Problem to solve> Exactly as written, please repeat the data that follows, but not the pictures.

Excerpts from a dataset
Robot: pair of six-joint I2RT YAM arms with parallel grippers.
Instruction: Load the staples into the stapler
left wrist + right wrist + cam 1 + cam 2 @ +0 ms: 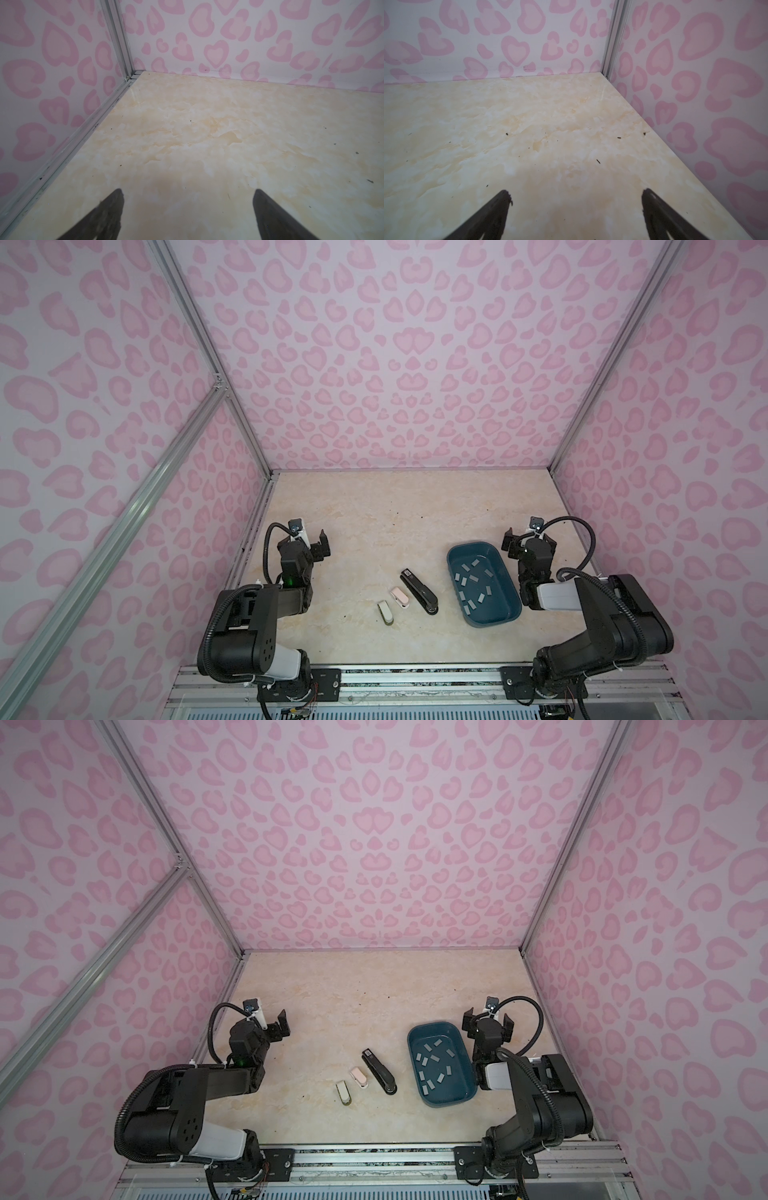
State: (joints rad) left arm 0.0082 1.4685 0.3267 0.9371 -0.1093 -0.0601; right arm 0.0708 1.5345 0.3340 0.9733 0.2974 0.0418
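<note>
Left gripper (188, 193) and right gripper (576, 193) gape wide, empty, above bare table (374, 514) by opposite side walls. Staples (473, 578) lie in the blue tray (473, 544), with the black stapler (419, 592) beside it.

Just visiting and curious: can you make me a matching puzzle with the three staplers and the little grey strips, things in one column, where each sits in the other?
Things
1. long black plastic stapler
2. small pink plastic stapler
3. small white and olive stapler
4. flat grey metal staple strips

Places
A. stapler farthest from the dark teal plastic tub
B. scattered inside the tub
C. between the other two staplers
D. stapler nearest the tub

Pairs: 1-D, 2-C, 3-A, 4-B
</note>
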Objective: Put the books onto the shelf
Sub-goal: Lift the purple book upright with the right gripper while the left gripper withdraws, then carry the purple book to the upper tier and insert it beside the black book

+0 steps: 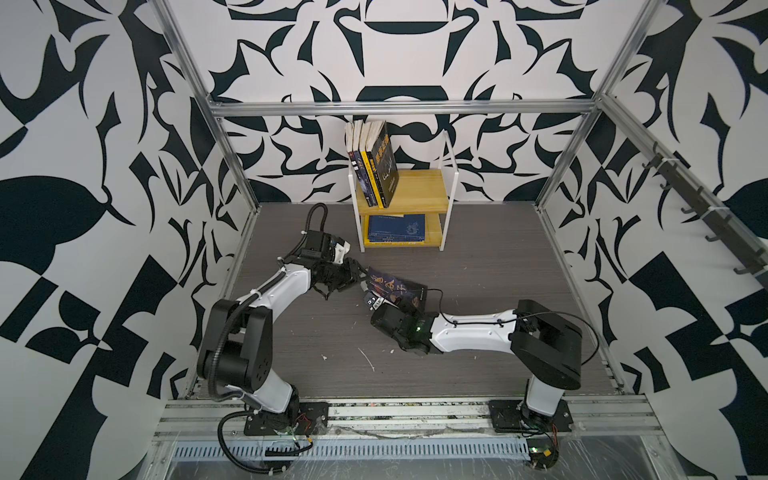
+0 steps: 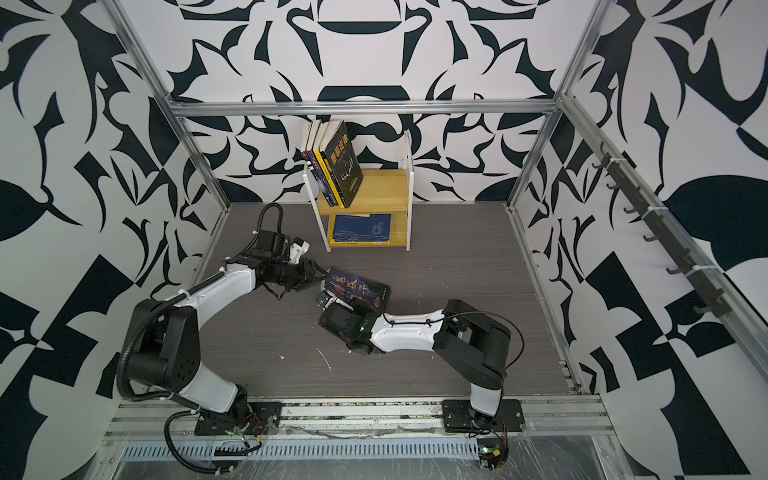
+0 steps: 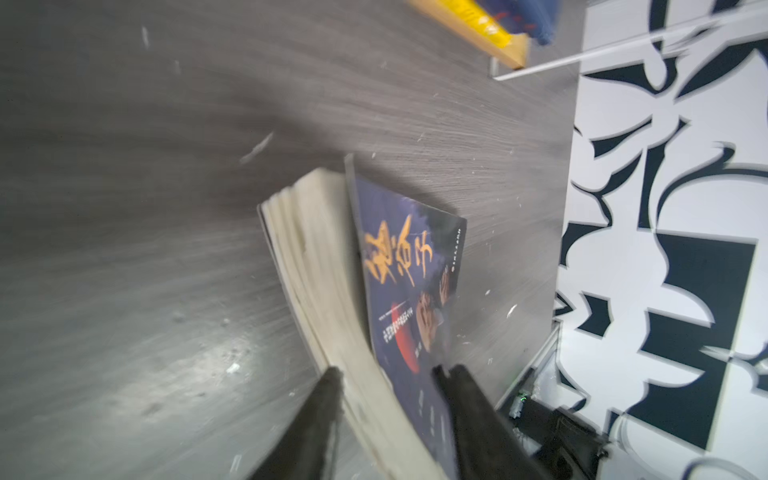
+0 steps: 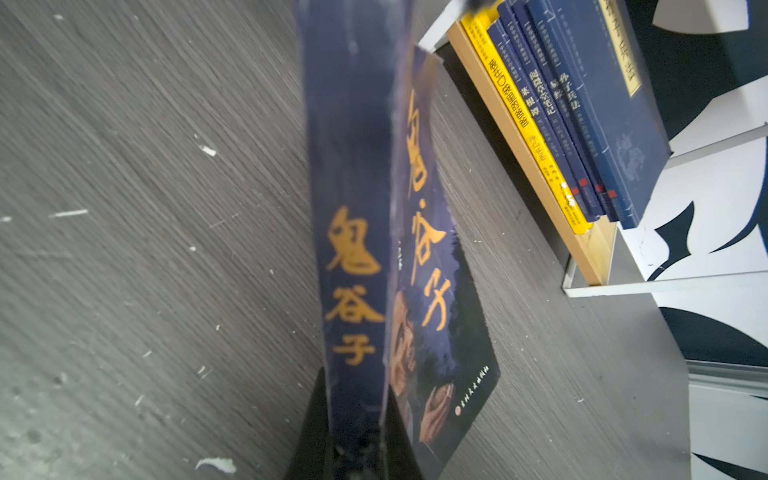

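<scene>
A dark purple-blue book (image 1: 397, 286) (image 2: 357, 289) with gold characters hangs tilted just above the table between both arms. My right gripper (image 1: 395, 302) (image 2: 353, 302) (image 4: 357, 407) is shut on the book's (image 4: 353, 249) spine end. My left gripper (image 1: 358, 276) (image 2: 318, 278) (image 3: 386, 372) is open, its fingers astride the book's (image 3: 407, 270) page edge. The shelf (image 1: 419, 187) (image 2: 382, 187) stands at the back wall. Several books (image 1: 374, 166) (image 2: 332, 166) stand upright on its top board. A flat stack of books (image 1: 397, 228) (image 2: 361, 228) (image 4: 582, 104) lies on its lower board.
The shelf's white frame side (image 1: 451, 166) rises on the right, and the right part of its top board is bare. Aluminium frame posts (image 1: 565, 166) stand at the table's back corners. Both arm bases are bolted to the front rail (image 1: 407, 415).
</scene>
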`<control>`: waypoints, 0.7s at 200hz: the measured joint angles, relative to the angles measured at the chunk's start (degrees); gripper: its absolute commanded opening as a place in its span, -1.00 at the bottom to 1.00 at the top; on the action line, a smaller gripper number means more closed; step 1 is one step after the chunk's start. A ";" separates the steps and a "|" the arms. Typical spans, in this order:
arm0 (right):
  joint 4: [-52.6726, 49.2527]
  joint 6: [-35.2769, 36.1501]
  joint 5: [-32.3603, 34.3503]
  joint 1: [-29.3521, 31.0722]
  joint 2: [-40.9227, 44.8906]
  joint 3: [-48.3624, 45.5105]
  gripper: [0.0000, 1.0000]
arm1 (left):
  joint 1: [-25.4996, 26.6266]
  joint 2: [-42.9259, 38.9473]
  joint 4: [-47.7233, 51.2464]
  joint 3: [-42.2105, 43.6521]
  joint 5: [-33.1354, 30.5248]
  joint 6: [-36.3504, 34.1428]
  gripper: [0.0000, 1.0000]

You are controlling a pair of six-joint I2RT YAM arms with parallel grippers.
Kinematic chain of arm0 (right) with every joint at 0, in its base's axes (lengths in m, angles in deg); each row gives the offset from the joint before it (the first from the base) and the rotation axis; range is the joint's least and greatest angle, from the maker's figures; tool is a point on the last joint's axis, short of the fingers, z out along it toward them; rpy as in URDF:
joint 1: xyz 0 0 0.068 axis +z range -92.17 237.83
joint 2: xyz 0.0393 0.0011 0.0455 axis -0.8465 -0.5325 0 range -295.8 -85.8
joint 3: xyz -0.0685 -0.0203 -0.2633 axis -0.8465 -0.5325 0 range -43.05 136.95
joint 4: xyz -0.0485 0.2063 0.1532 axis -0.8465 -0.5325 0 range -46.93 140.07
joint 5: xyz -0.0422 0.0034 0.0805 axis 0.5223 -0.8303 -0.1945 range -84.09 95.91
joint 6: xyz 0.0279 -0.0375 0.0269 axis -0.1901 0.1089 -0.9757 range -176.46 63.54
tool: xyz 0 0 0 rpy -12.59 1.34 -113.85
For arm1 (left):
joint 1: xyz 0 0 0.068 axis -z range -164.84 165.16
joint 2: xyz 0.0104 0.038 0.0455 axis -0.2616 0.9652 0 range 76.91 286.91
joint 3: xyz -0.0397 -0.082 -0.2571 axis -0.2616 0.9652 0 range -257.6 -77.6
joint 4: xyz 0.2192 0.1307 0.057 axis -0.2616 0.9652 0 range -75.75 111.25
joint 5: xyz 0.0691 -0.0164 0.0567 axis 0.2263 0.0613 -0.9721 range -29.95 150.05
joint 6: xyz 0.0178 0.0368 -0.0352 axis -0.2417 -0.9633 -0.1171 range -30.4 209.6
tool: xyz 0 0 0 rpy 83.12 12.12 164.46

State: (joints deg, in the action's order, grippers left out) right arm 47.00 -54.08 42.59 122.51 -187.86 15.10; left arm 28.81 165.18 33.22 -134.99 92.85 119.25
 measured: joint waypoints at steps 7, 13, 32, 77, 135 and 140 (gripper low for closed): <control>0.39 0.68 -0.02 -0.07 1.01 -0.81 -1.00 | -0.96 -1.42 -0.04 0.00 -0.15 -0.28 0.88; 0.44 1.20 -0.09 -0.13 2.23 -1.55 -1.00 | -2.01 -2.60 -0.09 -0.02 -0.26 -0.94 0.99; 0.76 2.93 -1.11 -0.79 6.71 -3.23 -1.00 | -6.73 -6.16 -0.35 0.00 -0.92 -2.25 0.99; 4.57 4.63 -8.37 -4.63 17.46 -2.89 -1.00 | -15.50 -12.83 -1.14 2.23 -4.28 -7.96 0.98; 7.65 0.35 -13.90 -12.79 21.22 7.65 -1.00 | -20.57 -19.87 -0.79 4.83 -6.86 -14.86 0.99; 8.13 -0.35 -14.05 -13.60 21.22 8.59 -1.00 | -20.81 -20.28 -0.79 4.83 -6.95 -15.34 0.99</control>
State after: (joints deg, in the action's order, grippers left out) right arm 55.13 -54.43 28.54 108.92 -166.64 23.69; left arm 8.00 144.90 32.43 -130.16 85.90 103.91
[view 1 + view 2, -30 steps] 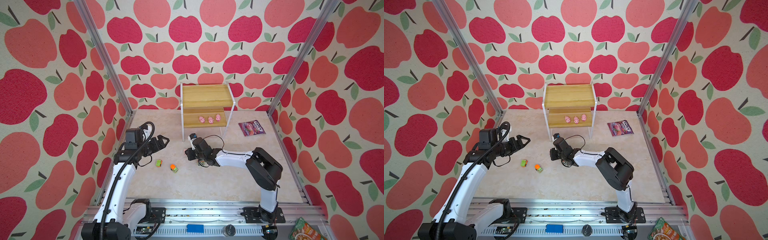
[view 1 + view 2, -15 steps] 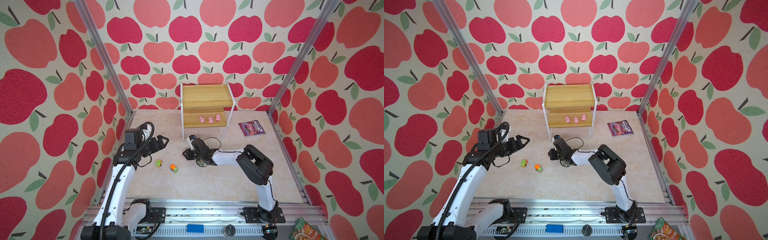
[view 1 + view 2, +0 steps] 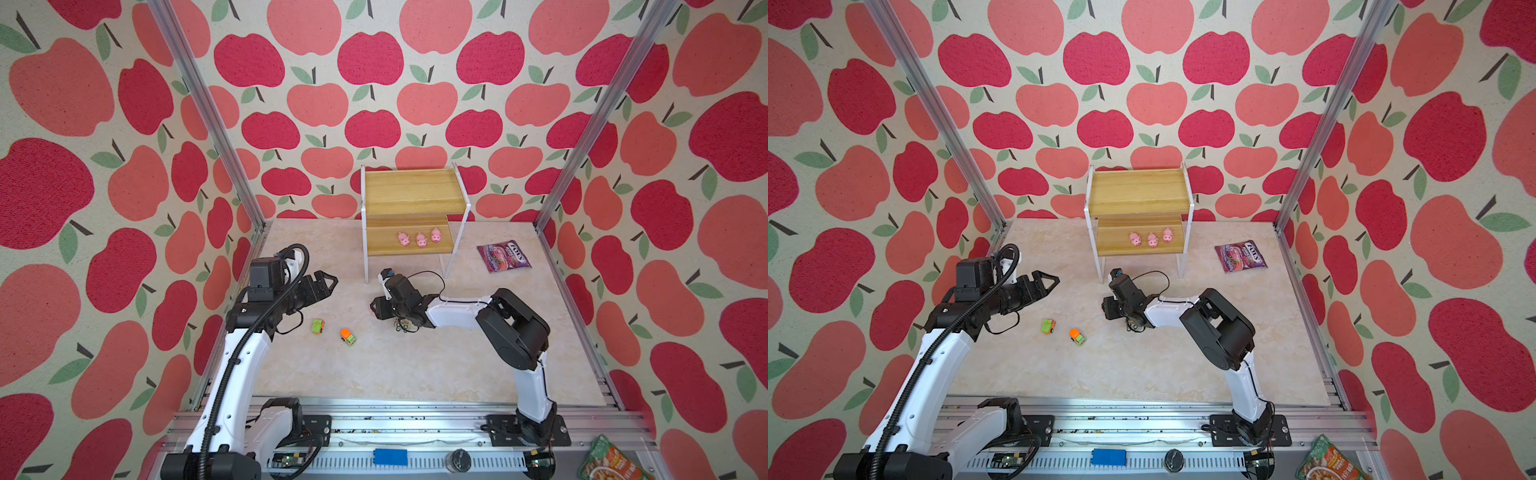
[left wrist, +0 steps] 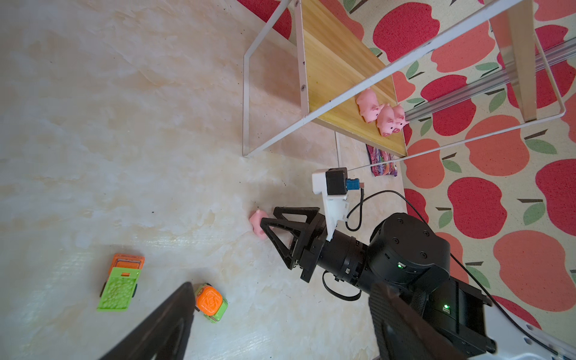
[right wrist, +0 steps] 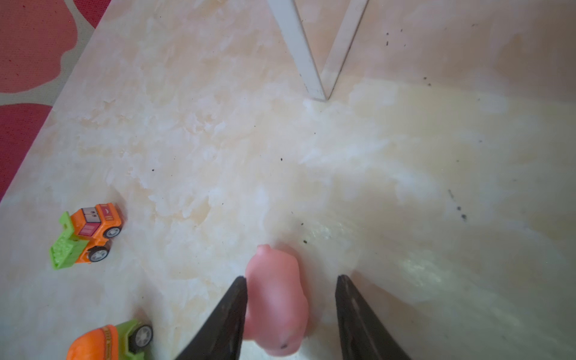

Written solution>
Robot: pair of six-joint I2RT YAM arms with parallel grippers.
Instruction: Load the staples into the stapler
left wrist + right wrist + cam 1 + cam 2 @ +0 ms: 
State: (joints rad) left arm 0.0082 1.4685 0.3267 0.9371 -0.1093 -0.0601; right arm 0.0708 1.5345 0.3340 0.9733 0.2974 0.0418
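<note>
Left gripper (188, 193) and right gripper (576, 193) gape wide, empty, above bare table (374, 514) by opposite side walls. Staples (473, 578) lie in the blue tray (473, 544), with the black stapler (419, 592) beside it.

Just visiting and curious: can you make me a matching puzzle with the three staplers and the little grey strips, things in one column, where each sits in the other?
Things
1. long black plastic stapler
2. small pink plastic stapler
3. small white and olive stapler
4. flat grey metal staple strips

Places
A. stapler farthest from the dark teal plastic tub
B. scattered inside the tub
C. between the other two staplers
D. stapler nearest the tub

Pairs: 1-D, 2-C, 3-A, 4-B
</note>
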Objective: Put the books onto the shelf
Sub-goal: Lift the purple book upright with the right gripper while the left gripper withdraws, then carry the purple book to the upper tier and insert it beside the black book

+0 steps: 
+0 steps: 
+0 steps: 
+0 steps: 

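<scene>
A dark purple-blue book (image 1: 397, 286) (image 2: 357, 289) with gold characters hangs tilted just above the table between both arms. My right gripper (image 1: 395, 302) (image 2: 353, 302) (image 4: 357, 407) is shut on the book's (image 4: 353, 249) spine end. My left gripper (image 1: 358, 276) (image 2: 318, 278) (image 3: 386, 372) is open, its fingers astride the book's (image 3: 407, 270) page edge. The shelf (image 1: 419, 187) (image 2: 382, 187) stands at the back wall. Several books (image 1: 374, 166) (image 2: 332, 166) stand upright on its top board. A flat stack of books (image 1: 397, 228) (image 2: 361, 228) (image 4: 582, 104) lies on its lower board.
The shelf's white frame side (image 1: 451, 166) rises on the right, and the right part of its top board is bare. Aluminium frame posts (image 1: 565, 166) stand at the table's back corners. Both arm bases are bolted to the front rail (image 1: 407, 415).
</scene>
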`<control>`: waypoints, 0.7s at 200hz: the measured joint angles, relative to the angles measured at the chunk's start (degrees); gripper: its absolute commanded opening as a place in its span, -1.00 at the bottom to 1.00 at the top; on the action line, a smaller gripper number means more closed; step 1 is one step after the chunk's start. A ";" separates the steps and a "|" the arms. Typical spans, in this order:
arm0 (right):
  joint 4: [-52.6726, 49.2527]
  joint 6: [-35.2769, 36.1501]
  joint 5: [-32.3603, 34.3503]
  joint 1: [-29.3521, 31.0722]
  joint 2: [-40.9227, 44.8906]
  joint 3: [-48.3624, 45.5105]
  gripper: [0.0000, 1.0000]
arm1 (left):
  joint 1: [-25.4996, 26.6266]
  joint 2: [-42.9259, 38.9473]
  joint 4: [-47.7233, 51.2464]
  joint 3: [-42.2105, 43.6521]
  joint 5: [-33.1354, 30.5248]
  joint 6: [-36.3504, 34.1428]
  gripper: [0.0000, 1.0000]

You are controlling a pair of six-joint I2RT YAM arms with parallel grippers.
Kinematic chain of arm0 (right) with every joint at 0, in its base's axes (lengths in m, angles in deg); each row gives the offset from the joint before it (the first from the base) and the rotation axis; range is the joint's least and greatest angle, from the maker's figures; tool is a point on the last joint's axis, short of the fingers, z out along it toward them; rpy as in URDF:
joint 1: xyz 0 0 0.068 axis +z range -92.17 237.83
joint 2: xyz 0.0393 0.0011 0.0455 axis -0.8465 -0.5325 0 range -295.8 -85.8
joint 3: xyz -0.0685 -0.0203 -0.2633 axis -0.8465 -0.5325 0 range -43.05 136.95
joint 4: xyz -0.0485 0.2063 0.1532 axis -0.8465 -0.5325 0 range -46.93 140.07
joint 5: xyz -0.0422 0.0034 0.0805 axis 0.5223 -0.8303 -0.1945 range -84.09 95.91
joint 6: xyz 0.0279 -0.0375 0.0269 axis -0.1901 0.1089 -0.9757 range -176.46 63.54
tool: xyz 0 0 0 rpy -12.59 1.34 -113.85
For arm1 (left):
joint 1: xyz 0 0 0.068 axis -z range -164.84 165.16
joint 2: xyz 0.0104 0.038 0.0455 axis -0.2616 0.9652 0 range 76.91 286.91
joint 3: xyz -0.0397 -0.082 -0.2571 axis -0.2616 0.9652 0 range -257.6 -77.6
joint 4: xyz 0.2192 0.1307 0.057 axis -0.2616 0.9652 0 range -75.75 111.25
joint 5: xyz 0.0691 -0.0164 0.0567 axis 0.2263 0.0613 -0.9721 range -29.95 150.05
joint 6: xyz 0.0178 0.0368 -0.0352 axis -0.2417 -0.9633 -0.1171 range -30.4 209.6
tool: xyz 0 0 0 rpy 83.12 12.12 164.46

State: (joints deg, in the action's order, grippers left out) right arm 47.00 -54.08 42.59 122.51 -187.86 15.10; left arm 28.81 165.18 33.22 -134.99 92.85 119.25
 measured: joint waypoints at steps 7, 13, 32, 77, 135 and 140 (gripper low for closed): <control>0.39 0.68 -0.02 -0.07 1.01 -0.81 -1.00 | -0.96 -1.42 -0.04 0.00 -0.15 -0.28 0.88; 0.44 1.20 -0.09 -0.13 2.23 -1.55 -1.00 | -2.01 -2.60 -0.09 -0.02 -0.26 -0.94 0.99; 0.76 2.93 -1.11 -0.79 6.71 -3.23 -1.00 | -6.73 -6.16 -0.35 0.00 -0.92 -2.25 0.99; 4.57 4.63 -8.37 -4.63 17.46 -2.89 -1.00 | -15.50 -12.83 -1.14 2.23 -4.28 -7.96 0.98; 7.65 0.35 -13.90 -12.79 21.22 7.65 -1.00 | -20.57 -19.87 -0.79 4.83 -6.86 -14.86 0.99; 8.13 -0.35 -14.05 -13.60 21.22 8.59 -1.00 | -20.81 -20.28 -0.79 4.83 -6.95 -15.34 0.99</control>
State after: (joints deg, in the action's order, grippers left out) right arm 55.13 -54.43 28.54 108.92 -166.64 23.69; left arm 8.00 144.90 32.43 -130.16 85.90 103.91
[view 1 + view 2, -30 steps] 
[view 1 + view 2, -15 steps] 
[view 1 + view 2, +0 steps] 
[left wrist, +0 steps] 
[right wrist, +0 steps] 

What precedes this is the full answer.